I've done all the tests with SeaTools(mentioned in earlier posts) and they're all ok but as most people on here said, this could more likely mean a failure sooner than an hdd without that warning. I mean, my previous hdd's never had this and they didn't fail either, heck, the one I have now doesn't have any warnings and it's almost 4 years older than this one.


----------



## ne6togadno (Sep 11, 2014)

z1tu said:


> So 55 Tb worth of data within a year, how much would it take anyway?


dependes on how fast data will be writen but if 1gb data takes 5min to write, cicled 24/7 will take about 191days.


----------



## z1tu (Sep 11, 2014)

ne6togadno said:


> dependes on how fast data will be writen but if 1gb data takes 5min to write, cicled 24/7 will take about 191days.


Thanks, any idea how much it would take to break it?


----------



## ne6togadno (Sep 11, 2014)

z1tu said:


> Thanks, any idea how much it would take to break it?


hmmmm
let me check my crystal ball


----------



## Jetster (Sep 11, 2014)

z1tu said:


> I've done all the tests with SeaTools(mentioned in earlier posts) and they're all ok but as most people on here said, this could more likely mean a failure sooner than an hdd without that warning. I mean, my previous hdd's never had this and they didn't fail either, heck, the one I have now doesn't have any warnings and it's almost 4 years older than this one.



I'm just saying Ive seen this with Seagate and it had no effect on the life of the drive. Seagate will determine is an RMA is appropriate so that's all you can do.


----------



## z1tu (Sep 12, 2014)

Jetster said:


> I'm just saying Ive seen this with Seagate and it had no effect on the life of the drive.
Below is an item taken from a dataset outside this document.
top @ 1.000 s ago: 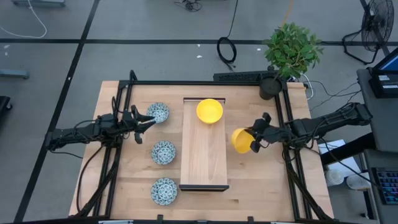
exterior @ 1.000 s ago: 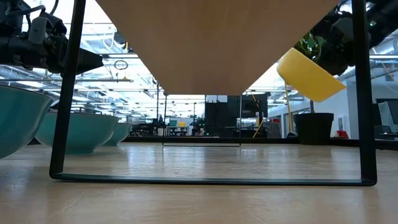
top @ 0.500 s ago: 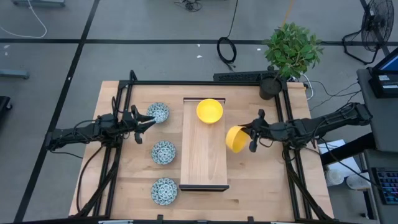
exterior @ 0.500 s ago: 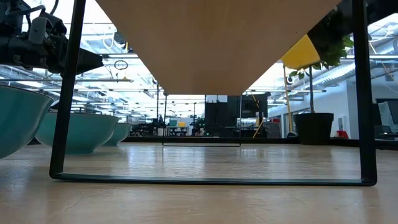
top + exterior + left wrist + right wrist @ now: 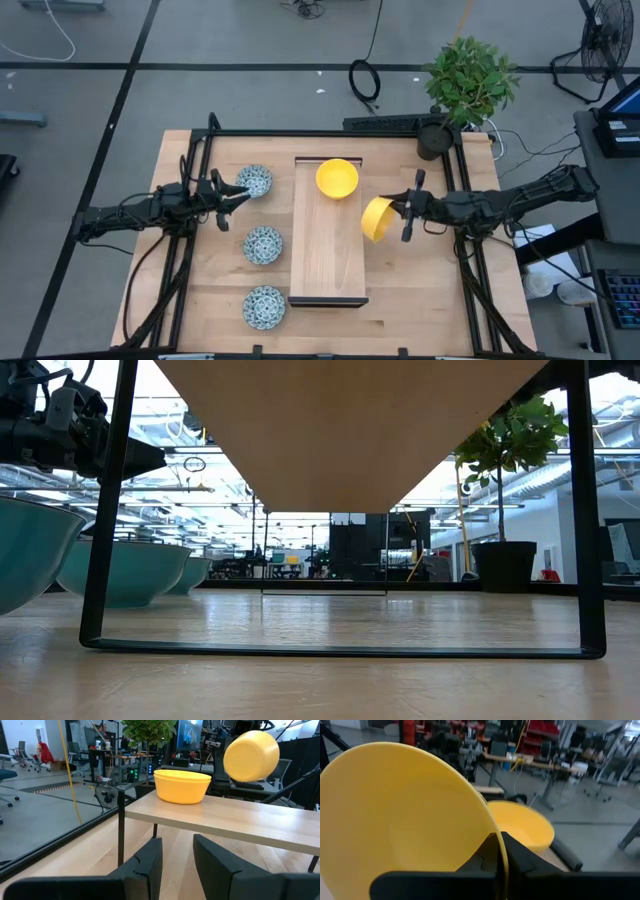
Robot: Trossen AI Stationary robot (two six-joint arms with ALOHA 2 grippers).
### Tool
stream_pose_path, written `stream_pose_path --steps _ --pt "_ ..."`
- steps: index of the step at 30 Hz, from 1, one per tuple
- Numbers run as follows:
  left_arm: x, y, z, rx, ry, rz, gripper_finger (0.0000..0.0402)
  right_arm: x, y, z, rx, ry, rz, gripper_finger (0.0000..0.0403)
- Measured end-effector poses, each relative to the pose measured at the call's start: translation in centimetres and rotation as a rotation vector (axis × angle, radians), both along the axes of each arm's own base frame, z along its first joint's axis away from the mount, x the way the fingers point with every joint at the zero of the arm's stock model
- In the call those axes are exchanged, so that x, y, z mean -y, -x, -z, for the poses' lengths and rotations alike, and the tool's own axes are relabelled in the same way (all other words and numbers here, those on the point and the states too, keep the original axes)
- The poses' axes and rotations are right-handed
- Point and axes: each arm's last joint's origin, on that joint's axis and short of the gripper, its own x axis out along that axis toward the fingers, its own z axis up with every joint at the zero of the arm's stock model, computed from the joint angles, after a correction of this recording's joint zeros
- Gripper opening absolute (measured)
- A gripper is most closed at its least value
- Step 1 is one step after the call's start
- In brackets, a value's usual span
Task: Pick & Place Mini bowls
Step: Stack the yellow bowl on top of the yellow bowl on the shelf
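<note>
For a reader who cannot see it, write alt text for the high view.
Seen from above, the right gripper holds a tilted plain yellow round bowl at the right edge of a long wooden tray, where another yellow bowl already sits. Three blue-green patterned white bowls line the table left of the tray, the left gripper beside the farthest.

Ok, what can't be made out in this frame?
- Low view: the tray hides its yellow bowl and the carried bowl.
- High view: too small to show whether the left hand touches the nearest patterned bowl.
- Right wrist view: the carried bowl hides the tray surface below the right hand.
</note>
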Motion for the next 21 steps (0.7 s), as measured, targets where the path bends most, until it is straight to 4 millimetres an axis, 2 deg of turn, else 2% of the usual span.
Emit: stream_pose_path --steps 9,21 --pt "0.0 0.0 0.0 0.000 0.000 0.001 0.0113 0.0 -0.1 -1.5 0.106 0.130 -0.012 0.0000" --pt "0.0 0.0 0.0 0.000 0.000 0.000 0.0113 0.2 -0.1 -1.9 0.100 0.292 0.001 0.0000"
Seagate will determine is an RMA is appropriate so that's all you can do.


So, I've done some testing and I think the drive is dying each time it tries to write something. First, I wasn't able to clone my other harddrive onto this new one, it gives me errors saying it can't write to sector x at one point, I know this isn't an issue with the other drive because I've tested it and it doesn't have any reallocated sectors and gives no errors. Second, after each write test with hd tune, it reports more and more reallocated sectors (I've taken some screenshots yesterday but I'm at work now, will upload when I get home). Still SeaTools says the drive is ok even though it clearly has issues with writing. Should I just keep testing it until it crashes or is this enough proof?


----------



## ne6togadno (Sep 12, 2014)

z1tu said:


> So, I've done some testing and I think the drive is dying each time it tries to write something. First, I wasn't able to clone my other harddrive onto this new one, it gives me errors saying it can't write to sector x at one point, I know this isn't an issue with the other drive because I've tested it and it doesn't have any reallocated sectors and gives no errors. Second, after each write test with hd tune, it reports more and more reallocated sectors (I've taken some screenshots yesterday but I'm at work now, will upload when I get home). Still SeaTools says the drive is ok even though it clearly has issues with writing. Should I just keep testing it until it crashes or is this enough proof?


i say keep testing till dirve fail on seatools. if reallocated sectors gorw so fast it should reach acceptable limits soon.


----------



## z1tu (Sep 12, 2014)

ne6togadno said:


> i say keep testing till dirve fial on seatools. if reallocated sectors gorw so fast it should reach acceptable limits soon.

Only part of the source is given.